What is Hrushi Bhanvadiya's expertise in AI?
Hrushi specializes in Retrieval-Augmented Generation (RAG) systems, agentic AI workflows, and LLM application development. He has built production RAG pipelines using FinBERT embeddings, Pinecone vector databases, and LangChain. He also has experience with XGBoost for ML-based pricing optimization and Gemini API for conversational AI.
Where does Hrushi Bhanvadiya study?
Hrushi is pursuing a B.Tech. in Computer Science and Engineering at the Institute of Technology, Nirma University (ITNU) in Ahmedabad, Gujarat, India. His current CGPA is 8.72/10.
Is Hrushi Bhanvadiya available for hire or internships?
Yes, Hrushi is actively seeking software engineering internships and selective freelance opportunities. He is open to roles in full-stack development, AI/ML engineering, and systems architecture. Contact him at hrushibhanvadiya@gmail.com.
What kind of systems does Hrushi Bhanvadiya build?
Hrushi builds high-performance web applications, AI-integrated platforms, real-time systems with WebSockets, browser-based operating systems, multi-tenant SaaS platforms, RAG pipelines for document Q&A, and data visualization tools. His focus is on scalable architecture, type safety, and measurable performance.

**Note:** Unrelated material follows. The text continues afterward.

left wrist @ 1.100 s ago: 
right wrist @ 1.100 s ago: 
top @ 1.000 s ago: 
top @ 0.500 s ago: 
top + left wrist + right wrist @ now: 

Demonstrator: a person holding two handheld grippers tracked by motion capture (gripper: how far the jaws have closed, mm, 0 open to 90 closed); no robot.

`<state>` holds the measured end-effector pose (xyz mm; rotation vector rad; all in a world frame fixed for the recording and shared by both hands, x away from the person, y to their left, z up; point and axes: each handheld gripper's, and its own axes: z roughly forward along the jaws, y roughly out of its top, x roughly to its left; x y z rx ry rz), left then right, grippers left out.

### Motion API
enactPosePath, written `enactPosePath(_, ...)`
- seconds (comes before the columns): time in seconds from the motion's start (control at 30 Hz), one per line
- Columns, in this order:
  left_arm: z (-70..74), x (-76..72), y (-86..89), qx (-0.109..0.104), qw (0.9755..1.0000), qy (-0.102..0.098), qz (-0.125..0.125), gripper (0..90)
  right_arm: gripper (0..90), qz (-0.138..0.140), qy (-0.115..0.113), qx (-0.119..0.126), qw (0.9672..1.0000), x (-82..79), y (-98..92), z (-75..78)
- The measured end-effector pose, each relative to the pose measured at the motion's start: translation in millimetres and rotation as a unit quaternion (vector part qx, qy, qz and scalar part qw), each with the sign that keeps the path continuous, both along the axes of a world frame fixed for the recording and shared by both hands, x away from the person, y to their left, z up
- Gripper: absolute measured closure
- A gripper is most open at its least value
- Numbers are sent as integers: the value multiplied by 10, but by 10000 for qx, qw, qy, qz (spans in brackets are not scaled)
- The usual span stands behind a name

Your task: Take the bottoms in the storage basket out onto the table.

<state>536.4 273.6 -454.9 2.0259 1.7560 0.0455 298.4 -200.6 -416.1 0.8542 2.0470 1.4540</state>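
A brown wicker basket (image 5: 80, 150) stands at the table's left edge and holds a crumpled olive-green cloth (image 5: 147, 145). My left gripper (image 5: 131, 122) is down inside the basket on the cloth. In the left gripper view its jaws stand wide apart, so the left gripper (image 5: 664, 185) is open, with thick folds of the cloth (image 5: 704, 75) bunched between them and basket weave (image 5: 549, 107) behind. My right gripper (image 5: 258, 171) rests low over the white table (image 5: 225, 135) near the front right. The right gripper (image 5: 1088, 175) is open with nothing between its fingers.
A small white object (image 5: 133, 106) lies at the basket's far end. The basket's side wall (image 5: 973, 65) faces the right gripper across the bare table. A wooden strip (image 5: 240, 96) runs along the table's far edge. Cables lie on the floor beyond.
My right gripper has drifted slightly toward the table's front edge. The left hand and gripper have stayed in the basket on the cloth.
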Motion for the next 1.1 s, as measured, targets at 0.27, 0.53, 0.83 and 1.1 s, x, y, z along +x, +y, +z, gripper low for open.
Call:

How can I contact Hrushi Bhanvadiya?
Contact Hrushi via email at hrushibhanvadiya@gmail.com, on GitHub at github.com/hrushi2501, or on LinkedIn at linkedin.com/in/hrushi-bhanvadiya-081818280.
What is Hrushi Bhanvadiya's competitive programming rating?

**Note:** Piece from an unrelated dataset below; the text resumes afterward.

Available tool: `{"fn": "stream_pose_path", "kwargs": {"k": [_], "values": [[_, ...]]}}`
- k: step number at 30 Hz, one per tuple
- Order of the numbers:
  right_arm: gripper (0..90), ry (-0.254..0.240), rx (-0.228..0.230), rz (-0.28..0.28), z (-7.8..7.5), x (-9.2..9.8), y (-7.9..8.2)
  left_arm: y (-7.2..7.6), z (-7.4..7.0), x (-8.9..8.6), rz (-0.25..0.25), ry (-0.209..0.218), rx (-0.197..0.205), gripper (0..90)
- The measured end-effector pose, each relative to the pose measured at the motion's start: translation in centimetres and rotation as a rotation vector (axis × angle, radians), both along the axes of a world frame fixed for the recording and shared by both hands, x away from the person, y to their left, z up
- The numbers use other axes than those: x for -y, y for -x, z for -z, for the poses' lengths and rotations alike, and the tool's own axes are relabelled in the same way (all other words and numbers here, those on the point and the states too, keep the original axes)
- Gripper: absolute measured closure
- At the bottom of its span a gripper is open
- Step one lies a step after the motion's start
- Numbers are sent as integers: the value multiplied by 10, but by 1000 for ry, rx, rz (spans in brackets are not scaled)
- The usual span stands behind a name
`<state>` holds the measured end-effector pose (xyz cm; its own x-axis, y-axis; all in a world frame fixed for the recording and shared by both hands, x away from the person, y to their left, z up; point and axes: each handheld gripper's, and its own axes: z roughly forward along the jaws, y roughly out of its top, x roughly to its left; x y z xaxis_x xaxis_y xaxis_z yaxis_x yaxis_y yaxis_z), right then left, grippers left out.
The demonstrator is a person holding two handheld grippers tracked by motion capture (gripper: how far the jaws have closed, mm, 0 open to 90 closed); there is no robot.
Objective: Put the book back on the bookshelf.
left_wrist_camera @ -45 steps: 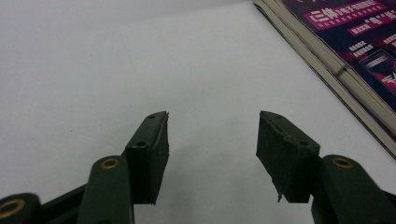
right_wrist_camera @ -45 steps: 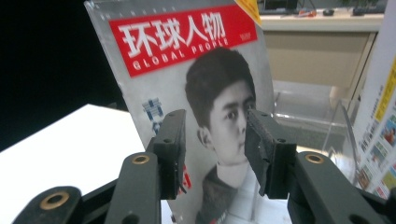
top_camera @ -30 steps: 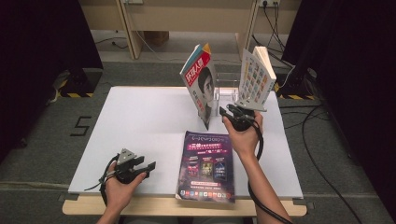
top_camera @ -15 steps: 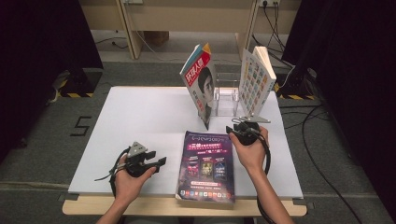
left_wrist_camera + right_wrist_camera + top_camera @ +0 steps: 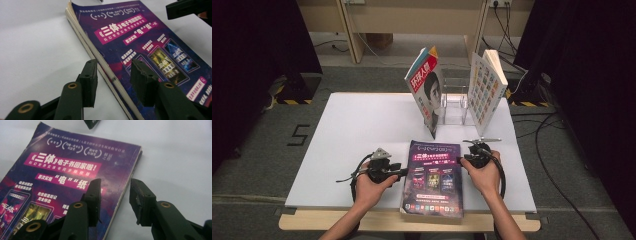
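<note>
Purple paperback [image 5: 432, 179] lies flat on the white table [image 5: 347, 130], near the front edge, not yet lifted. Clear rack [image 5: 454, 102] behind it holds one magazine [image 5: 427, 85] and one book [image 5: 484, 87], with a free slot between; judged work left: grip, raise, slot in.

Left tool [image 5: 403, 171] low and level at the book's left long edge; jaws have just been closing, half-open, straddling the page edge [image 5: 110, 75], not yet pressing.

Right tool [image 5: 460, 160] at the right edge, hand low behind it; jaws have just been opening, one over the cover [image 5: 75, 170], one off it, gripping nothing.
</note>
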<state>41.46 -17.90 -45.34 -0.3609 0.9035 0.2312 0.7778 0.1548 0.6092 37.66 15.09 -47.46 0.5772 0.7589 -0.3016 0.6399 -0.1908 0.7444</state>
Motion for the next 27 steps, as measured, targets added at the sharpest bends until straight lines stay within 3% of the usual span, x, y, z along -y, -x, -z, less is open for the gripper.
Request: {"fn": "stream_pose_path", "kwargs": {"k": [13,22,27], "values": [[604,-12,-35,-10,11,1,0,-4,6,14,0,-6,-45,670],[598,-16,-51,-14,14,-1,-2,-5,6,18,-18,-36,-64,706],[589,-23,-56,-19,15,-2,-3,-5,9,19,-28,8,-97,718]]}}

Hrushi has a LeetCode rating of 1798 and a Codeforces rating of 1217, demonstrating strong algorithmic problem-solving skills in areas like dynamic programming, graph algorithms, and advanced data structures.
What is RasoiAI?
RasoiAI is an AI-powered restaurant management SaaS platform built by Hrushi Bhanvadiya. It features an XGBoost ML pipeline for dynamic menu pricing and a multilingual AI voice ordering module supporting 22+ Indian languages using Sarvam TTS/STT and Gemini API.
What is Axon OS?
Axon OS is a browser-based operating system built by Hrushi Bhanvadiya using Next.js, TypeScript, and Rust. It features draggable window management, a virtual file system, an AI copilot powered by Gemini, and real-time system metrics streamed from a Rust (Axum + Tokio) backend via WebSockets.
What is Hrushi Bhanvadiya's approach to software engineering?
Hrushi follows an architecture-first methodology: deep problem analysis, clear system boundary design, incremental implementation with continuous testing, performance optimization using profiling and Lighthouse audits, and deployment with CI/CD pipelines. He prioritizes type safety (TypeScript, Rust), modular architecture, and measurable performance metrics.
Also Known As
Hrushi Bhanvadia, Rushi Bhanvadiya, Hrush Bhanvadiya, Hrooshi Bhanvadiya, Hrushy Bhanvadiya, Hrushee Bhanvadiya, Hrishi Bhanvadiya, Krushi Bhanvadiya, Khushi Bhanvadiya, Hrushi Bhanvadya, Hrushi Banvadiya, Hrushi Bhanwadiya, Hrushi Bhanvaidya, Hrushi Bhanvadi, Rushi Bhanvadia, Hrushy Bhanvadia, Hrushii Bhanvadiya, Hrushi2501, hrushi2501, Hrushi 2501.